▶ [What this task involves]: Only the pictures are to be dropped; the rest of the data below is to be duplicated exactly.
Start of Block
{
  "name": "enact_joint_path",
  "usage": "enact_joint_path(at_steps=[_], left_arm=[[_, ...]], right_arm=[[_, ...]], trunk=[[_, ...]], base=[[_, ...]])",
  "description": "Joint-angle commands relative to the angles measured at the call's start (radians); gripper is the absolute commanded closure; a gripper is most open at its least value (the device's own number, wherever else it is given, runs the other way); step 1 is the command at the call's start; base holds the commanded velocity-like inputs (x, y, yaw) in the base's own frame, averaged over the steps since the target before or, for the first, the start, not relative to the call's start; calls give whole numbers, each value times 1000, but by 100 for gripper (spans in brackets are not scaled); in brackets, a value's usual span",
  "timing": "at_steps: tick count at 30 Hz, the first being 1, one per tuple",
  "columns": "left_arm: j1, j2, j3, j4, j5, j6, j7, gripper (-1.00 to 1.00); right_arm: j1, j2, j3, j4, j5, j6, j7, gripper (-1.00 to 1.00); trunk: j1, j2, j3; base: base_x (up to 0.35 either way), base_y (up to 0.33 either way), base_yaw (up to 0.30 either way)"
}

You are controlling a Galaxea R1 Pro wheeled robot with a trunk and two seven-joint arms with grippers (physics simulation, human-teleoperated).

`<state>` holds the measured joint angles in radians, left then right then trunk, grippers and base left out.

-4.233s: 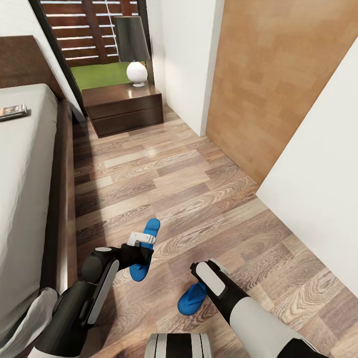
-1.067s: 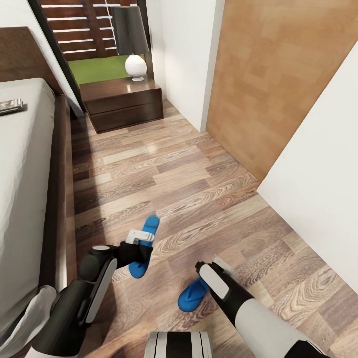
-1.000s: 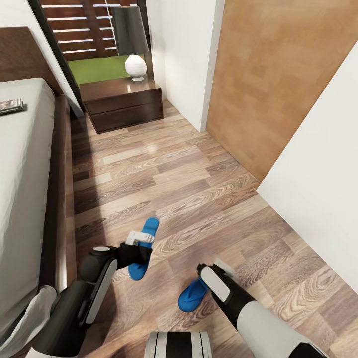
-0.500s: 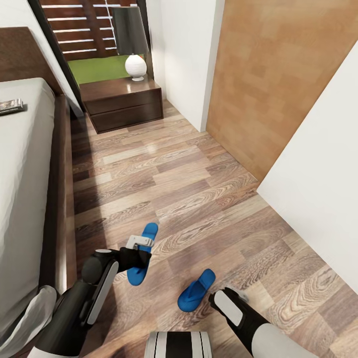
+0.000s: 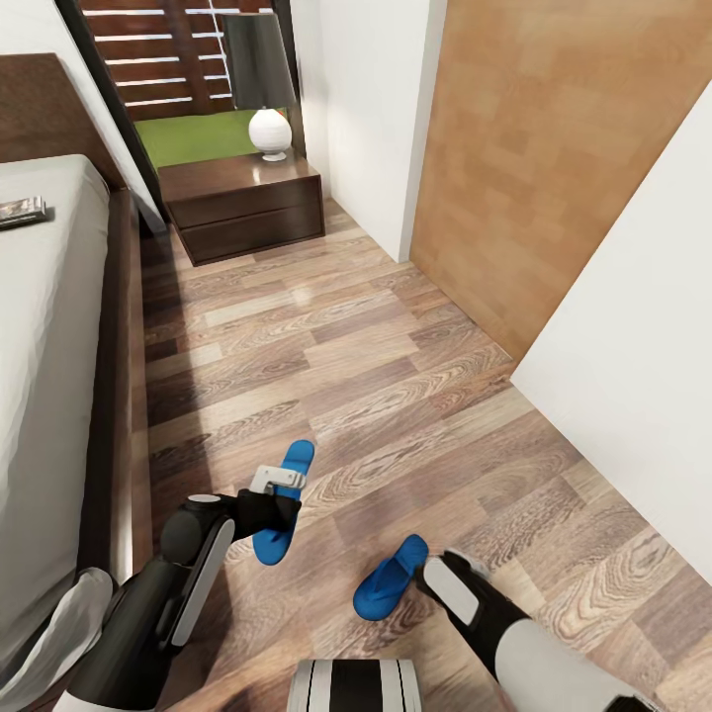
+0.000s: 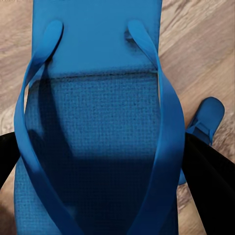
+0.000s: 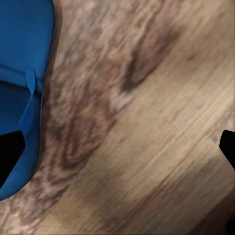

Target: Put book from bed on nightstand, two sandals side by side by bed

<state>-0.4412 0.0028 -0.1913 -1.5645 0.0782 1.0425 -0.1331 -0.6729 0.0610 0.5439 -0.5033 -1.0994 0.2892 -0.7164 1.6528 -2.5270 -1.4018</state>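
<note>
Book (image 5: 22,210): lies flat on the grey mattress of the bed (image 5: 44,415) near the headboard, at the head view's left edge and partly cut off by it; cover lettering too small to read; not yet moved. Left gripper (image 5: 280,482): low over the plank floor (image 5: 376,376) close beside the bed frame, jaws apart and straddling the first sandal (image 5: 281,502); in the left wrist view the dark fingers (image 6: 211,181) flank the sole (image 6: 95,147) on either side, but whether they press on it cannot be told. Likely reason for the hold: to line this sandal up parallel to the bed. Second sandal (image 5: 390,579): flat on the floor, apart from the first and angled differently, so the pair is not yet side by side; its heel end sits just beside the right gripper (image 5: 447,578). Right gripper: jaws apart, dark tips at opposite edges of the right wrist view with bare floor between, sandal (image 7: 22,103) off to one side, ungrasped. Nightstand (image 5: 242,205): against the far wall beyond the bed, carrying a lamp (image 5: 265,84), with free top surface in front for the book.
</note>
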Motion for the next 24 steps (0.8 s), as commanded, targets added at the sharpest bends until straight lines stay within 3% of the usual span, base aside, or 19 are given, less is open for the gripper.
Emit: enact_joint_path(at_steps=[1, 14, 19, 24], left_arm=[[-1, 0, 0, -1, 8, 5, 4, 100], [-1, 0, -2, -2, 8, 5, 4, 100], [-1, 0, -2, -2, 8, 5, 4, 100], [-1, 0, -3, -2, 8, 5, 4, 100]], right_arm=[[-4, -1, 6, -2, -3, 6, -7, -100], [-49, 7, 7, -13, -4, 56, -11, -100], [-55, 31, 8, -10, -3, 59, -11, -100], [-70, 59, 8, -5, 28, 67, -11, -100]], trunk=[[0, 0, -1], [0, 0, -1], [0, 0, -1], [0, 0, -1]], base=[[0, 0, 0], [0, 0, 0], [0, 0, 0], [0, 0, 0]])
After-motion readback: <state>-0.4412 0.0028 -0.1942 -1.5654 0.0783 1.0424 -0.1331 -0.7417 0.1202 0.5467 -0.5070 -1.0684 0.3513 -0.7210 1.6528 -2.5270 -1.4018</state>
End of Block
▶ [Response to the task]:
{
  "name": "enact_joint_path",
  "usage": "enact_joint_path(at_steps=[_], left_arm=[[_, ...]], right_arm=[[_, ...]], trunk=[[_, ...]], base=[[_, ...]])",
  "description": "Joint-angle commands relative to the angles measured at the call's start (radians); gripper is the absolute commanded closure; a gripper is most open at its least value (the device's own number, wherever else it is given, runs the other way); step 1 is the command at the call's start; base holds the commanded velocity-like inputs (x, y, yaw) in the base's own frame, averaged over the steps since the target before or, for the first, the start, not relative to the call's start; calls give whole numbers, each value times 1000, but by 100 for gripper (spans in brackets are not scaled); in brackets, a value's usual span",
  "timing": "at_steps: tick count at 30 Hz, the first being 1, one per tuple",
  "columns": "left_arm: j1, j2, j3, j4, j5, j6, j7, gripper (-1.00 to 1.00); right_arm: j1, j2, j3, j4, j5, j6, j7, gripper (-1.00 to 1.00); trunk: j1, j2, j3; base: base_x (up to 0.35 either way), base_y (up to 0.33 either way), base_yaw (up to 0.30 either way)"
}

You are controlling a Galaxea R1 Pro wheeled robot with a trunk and two seven-joint arms with grippers (physics simulation, human-teleoperated).

`<state>` holds the measured joint angles in radians, left then right then trunk, grippers and base left out.

-4.233s: 
-1.067s: 
-1.000s: 
-0.500s: 
+0.000s: 
+0.000s: 
+0.000s: 

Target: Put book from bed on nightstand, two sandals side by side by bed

<state>-0.4412 0.0028 -0.1913 -1.5645 0.0782 1.0425 -0.1331 -0.6729 0.0610 0.5439 -0.5033 -1.0994 0.2892 -0.7164 1.6528 -2.5270 -1.4018</state>
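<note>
Book (image 5: 22,210): lies flat on the grey mattress of the bed (image 5: 44,415) near the headboard, at the head view's left edge and partly cut off by it; cover lettering too small to read; not yet moved. Left gripper (image 5: 280,482): low over the plank floor (image 5: 376,376) close beside the bed frame, jaws apart and straddling the first sandal (image 5: 281,502); in the left wrist view the dark fingers (image 6: 211,181) flank the sole (image 6: 95,147) on either side, but whether they press on it cannot be told. Likely reason for the hold: to line this sandal up parallel to the bed. Second sandal (image 5: 390,579): flat on the floor, apart from the first and angled differently, so the pair is not yet side by side; its heel end sits just beside the right gripper (image 5: 447,578). Right gripper: jaws apart, dark tips at opposite edges of the right wrist view with bare floor between, sandal (image 7: 22,103) off to one side, ungrasped. Nightstand (image 5: 242,205): against the far wall beyond the bed, carrying a lamp (image 5: 265,84), with free top surface in front for the book.
</note>
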Motion for the next 24 steps (0.8 s), as commanded, targets added at the sharpest bends until straight lines stay within 3% of the usual span, base aside, or 19 are given, less is open for the gripper.
Emit: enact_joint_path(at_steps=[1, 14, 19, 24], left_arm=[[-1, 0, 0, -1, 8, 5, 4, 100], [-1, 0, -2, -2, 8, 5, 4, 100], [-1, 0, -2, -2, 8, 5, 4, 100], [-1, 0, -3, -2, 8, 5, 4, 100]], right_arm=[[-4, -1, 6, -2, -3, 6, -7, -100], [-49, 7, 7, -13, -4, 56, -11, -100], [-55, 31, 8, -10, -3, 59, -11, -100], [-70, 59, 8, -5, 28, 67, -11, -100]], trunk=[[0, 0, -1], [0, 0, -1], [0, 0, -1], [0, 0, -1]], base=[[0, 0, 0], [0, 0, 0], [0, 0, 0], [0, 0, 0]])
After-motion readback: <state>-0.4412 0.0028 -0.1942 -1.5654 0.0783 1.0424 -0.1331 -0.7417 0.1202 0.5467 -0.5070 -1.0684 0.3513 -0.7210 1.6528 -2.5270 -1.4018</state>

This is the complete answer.